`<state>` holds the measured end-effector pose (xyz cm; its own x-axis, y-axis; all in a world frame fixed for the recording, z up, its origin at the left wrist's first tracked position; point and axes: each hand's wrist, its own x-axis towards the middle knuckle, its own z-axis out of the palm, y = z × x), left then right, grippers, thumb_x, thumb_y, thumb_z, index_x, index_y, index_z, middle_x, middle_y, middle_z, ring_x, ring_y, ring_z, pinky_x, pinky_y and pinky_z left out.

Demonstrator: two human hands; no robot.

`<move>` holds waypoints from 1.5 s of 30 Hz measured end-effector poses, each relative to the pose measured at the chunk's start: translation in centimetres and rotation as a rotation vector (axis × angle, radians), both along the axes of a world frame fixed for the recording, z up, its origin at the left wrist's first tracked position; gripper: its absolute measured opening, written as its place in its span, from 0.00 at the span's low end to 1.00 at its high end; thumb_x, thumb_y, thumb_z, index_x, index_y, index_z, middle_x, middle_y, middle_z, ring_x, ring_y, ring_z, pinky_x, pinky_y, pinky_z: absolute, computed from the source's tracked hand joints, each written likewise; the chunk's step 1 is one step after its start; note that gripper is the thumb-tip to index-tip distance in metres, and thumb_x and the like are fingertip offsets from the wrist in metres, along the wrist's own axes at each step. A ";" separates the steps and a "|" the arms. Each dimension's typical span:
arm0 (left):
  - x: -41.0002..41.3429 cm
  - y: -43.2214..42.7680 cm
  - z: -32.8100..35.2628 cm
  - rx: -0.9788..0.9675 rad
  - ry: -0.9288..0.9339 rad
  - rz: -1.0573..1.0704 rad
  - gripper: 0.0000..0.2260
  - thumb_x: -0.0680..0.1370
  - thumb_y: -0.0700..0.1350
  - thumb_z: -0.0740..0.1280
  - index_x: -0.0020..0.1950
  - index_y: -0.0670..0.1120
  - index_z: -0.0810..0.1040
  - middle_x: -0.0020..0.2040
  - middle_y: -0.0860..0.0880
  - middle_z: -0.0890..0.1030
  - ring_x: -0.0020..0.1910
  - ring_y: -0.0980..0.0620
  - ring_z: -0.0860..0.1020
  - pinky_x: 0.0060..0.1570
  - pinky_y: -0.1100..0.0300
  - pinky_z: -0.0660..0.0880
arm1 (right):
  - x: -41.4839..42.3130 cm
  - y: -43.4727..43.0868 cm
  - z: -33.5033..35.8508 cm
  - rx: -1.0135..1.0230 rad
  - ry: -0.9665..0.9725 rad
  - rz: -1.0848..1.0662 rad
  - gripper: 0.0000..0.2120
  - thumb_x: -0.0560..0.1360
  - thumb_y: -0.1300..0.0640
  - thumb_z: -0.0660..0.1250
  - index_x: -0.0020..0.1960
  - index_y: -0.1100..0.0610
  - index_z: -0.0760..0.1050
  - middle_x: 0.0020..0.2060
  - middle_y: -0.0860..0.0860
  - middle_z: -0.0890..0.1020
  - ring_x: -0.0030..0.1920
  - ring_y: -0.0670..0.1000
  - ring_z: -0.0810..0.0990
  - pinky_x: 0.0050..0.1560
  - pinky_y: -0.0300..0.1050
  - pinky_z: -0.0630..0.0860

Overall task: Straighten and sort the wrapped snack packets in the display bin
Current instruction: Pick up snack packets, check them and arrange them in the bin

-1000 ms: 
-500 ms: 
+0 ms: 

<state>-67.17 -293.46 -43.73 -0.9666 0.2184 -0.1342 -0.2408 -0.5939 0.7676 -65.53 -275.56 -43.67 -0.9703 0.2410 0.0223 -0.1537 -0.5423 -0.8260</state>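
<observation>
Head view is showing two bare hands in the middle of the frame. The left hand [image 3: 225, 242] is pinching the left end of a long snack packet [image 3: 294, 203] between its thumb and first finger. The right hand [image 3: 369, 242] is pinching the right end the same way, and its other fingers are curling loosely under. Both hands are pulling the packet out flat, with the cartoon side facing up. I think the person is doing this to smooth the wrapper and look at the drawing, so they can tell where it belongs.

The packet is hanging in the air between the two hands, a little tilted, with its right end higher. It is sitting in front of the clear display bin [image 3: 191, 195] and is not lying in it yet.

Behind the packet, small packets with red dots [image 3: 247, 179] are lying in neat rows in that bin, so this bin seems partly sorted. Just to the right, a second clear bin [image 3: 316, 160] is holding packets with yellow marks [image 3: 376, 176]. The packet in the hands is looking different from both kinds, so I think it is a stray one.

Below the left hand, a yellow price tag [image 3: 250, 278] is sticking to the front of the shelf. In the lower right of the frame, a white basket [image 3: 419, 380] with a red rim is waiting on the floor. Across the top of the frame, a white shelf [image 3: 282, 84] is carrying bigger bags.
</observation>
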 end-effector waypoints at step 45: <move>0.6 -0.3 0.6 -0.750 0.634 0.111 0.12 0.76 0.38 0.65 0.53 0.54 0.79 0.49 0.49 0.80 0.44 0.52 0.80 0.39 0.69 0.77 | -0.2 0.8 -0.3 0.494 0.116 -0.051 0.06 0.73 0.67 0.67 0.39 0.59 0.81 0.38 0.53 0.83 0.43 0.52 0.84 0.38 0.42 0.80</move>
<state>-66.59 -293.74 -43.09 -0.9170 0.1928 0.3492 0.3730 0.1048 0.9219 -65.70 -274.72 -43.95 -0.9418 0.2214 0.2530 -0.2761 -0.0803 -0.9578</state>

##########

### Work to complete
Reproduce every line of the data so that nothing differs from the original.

### Exercise response
`<state>` holds the measured end-effector pose (xyz cm; its own x-axis, y-axis; all in a world frame fixed for the recording, z up, its origin at the left wrist's first tracked position; point and axes: each hand's wrist, its own x-axis towards the middle knuckle, its own z-axis out of the palm, y = z × x), left then right, grippers, thumb_x, thumb_y, thumb_z, index_x, index_y, index_z, middle_x, middle_y, middle_z, ring_x, ring_y, ring_z, pinky_x, pinky_y and pinky_z left out.

Demonstrator: two human hands; no robot.

`<move>` holds waypoints from 1.5 s of 30 Hz measured end-effector poses, each relative to the pose measured at the chunk's start: translation in centimetres and rotation as a rotation vector (axis × angle, radians), both along the axes of a world frame fixed for the recording, z up, its origin at the left wrist's first tracked position; gripper: its absolute measured opening, written as its place in its span, from 0.00 at the span's low end to 1.00 at its high end; thumb_x, thumb_y, thumb_z, index_x, index_y, index_z, middle_x, middle_y, middle_z, ring_x, ring_y, ring_z, pinky_x, pinky_y, pinky_z: absolute, computed from the source's tracked hand joints, each written likewise; the chunk's step 1 is one step after its start; note that gripper is the thumb-tip to index-tip distance in metres, and thumb_x and the like are fingertip offsets from the wrist in metres, along the wrist's own axes at each step. A ";" separates the steps and a "|" the arms. Each dimension's typical span:
arm0 (left):
  - x: -41.0002..41.3429 cm
  - y: -43.2214..42.7680 cm
  - z: -32.8100..35.2628 cm
  - rx: -0.9788..0.9675 rad
  - ry: -0.9288..0.9339 rad
  - rz: -1.0573..1.0704 rad
  - gripper: 0.0000..0.2260
  - thumb_x: -0.0680..0.1370
  - thumb_y: -0.0700..0.1350
  - thumb_z: -0.0740..0.1280
  - index_x: -0.0020..0.1950
  - index_y: -0.0670..0.1120
  - index_z: -0.0810..0.1040
  - middle_x: -0.0020..0.2040
  - middle_y: -0.0860..0.0880
  - middle_z: -0.0890..0.1030
  - ring_x: -0.0020..0.1910
  - ring_y: -0.0980..0.0620
  - ring_z: -0.0860..0.1020
  - pinky_x: 0.0060..0.1570
  - pinky_y: -0.1100..0.0300
  - pinky_z: -0.0660..0.0880
arm1 (right):
  - x: -41.4839..42.3130 cm
  - y: -43.4727..43.0868 cm
  - z: -33.5033..35.8508 cm
  - rx: -1.0135..1.0230 rad
  - ry: -0.9665..0.9725 rad
  - rz: -1.0848..1.0662 rad
  - gripper: 0.0000..0.2120
  - thumb_x: -0.0560..0.1360
  - thumb_y: -0.1300..0.0640
  - thumb_z: -0.0660..0.1250
  - index_x: -0.0020..0.1960
  - index_y: -0.1100..0.0610
  - index_z: -0.0760..0.1050
  - middle_x: 0.0020..0.2060
  - middle_y: -0.0860..0.0860
  - middle_z: -0.0890..0.1020
  - ring_x: -0.0030..0.1920
  - ring_y: -0.0670..0.1000
  - ring_z: -0.0810..0.0990
  - pinky_x: 0.0050..0.1560
  - pinky_y: -0.0300..0.1050
  - pinky_z: -0.0630..0.0860

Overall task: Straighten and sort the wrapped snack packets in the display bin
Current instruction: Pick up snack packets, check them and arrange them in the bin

-1000 ms: 
-500 ms: 
+0 ms: 

<state>-67.17 -293.46 -43.73 -0.9666 0.2184 -0.1342 -0.2408 -0.5939 0.7676 -65.53 -275.56 -43.67 -0.9703 0.2410 0.0223 -0.1537 -0.5423 -0.8260</state>
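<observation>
Head view is showing two bare hands in the middle of the frame. The left hand [image 3: 225, 242] is pinching the left end of a long snack packet [image 3: 294, 203] between its thumb and first finger. The right hand [image 3: 369, 242] is pinching the right end the same way, and its other fingers are curling loosely under. Both hands are pulling the packet out flat, with the cartoon side facing up. I think the person is doing this to smooth the wrapper and look at the drawing, so they can tell where it belongs.

The packet is hanging in the air between the two hands, a little tilted, with its right end higher. It is sitting in front of the clear display bin [image 3: 191, 195] and is not lying in it yet.

Behind the packet, small packets with red dots [image 3: 247, 179] are lying in neat rows in that bin, so this bin seems partly sorted. Just to the right, a second clear bin [image 3: 316, 160] is holding packets with yellow marks [image 3: 376, 176]. The packet in the hands is looking different from both kinds, so I think it is a stray one.

Below the left hand, a yellow price tag [image 3: 250, 278] is sticking to the front of the shelf. In the lower right of the frame, a white basket [image 3: 419, 380] with a red rim is waiting on the floor. Across the top of the frame, a white shelf [image 3: 282, 84] is carrying bigger bags.
</observation>
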 end-effector waypoints at step 45: <move>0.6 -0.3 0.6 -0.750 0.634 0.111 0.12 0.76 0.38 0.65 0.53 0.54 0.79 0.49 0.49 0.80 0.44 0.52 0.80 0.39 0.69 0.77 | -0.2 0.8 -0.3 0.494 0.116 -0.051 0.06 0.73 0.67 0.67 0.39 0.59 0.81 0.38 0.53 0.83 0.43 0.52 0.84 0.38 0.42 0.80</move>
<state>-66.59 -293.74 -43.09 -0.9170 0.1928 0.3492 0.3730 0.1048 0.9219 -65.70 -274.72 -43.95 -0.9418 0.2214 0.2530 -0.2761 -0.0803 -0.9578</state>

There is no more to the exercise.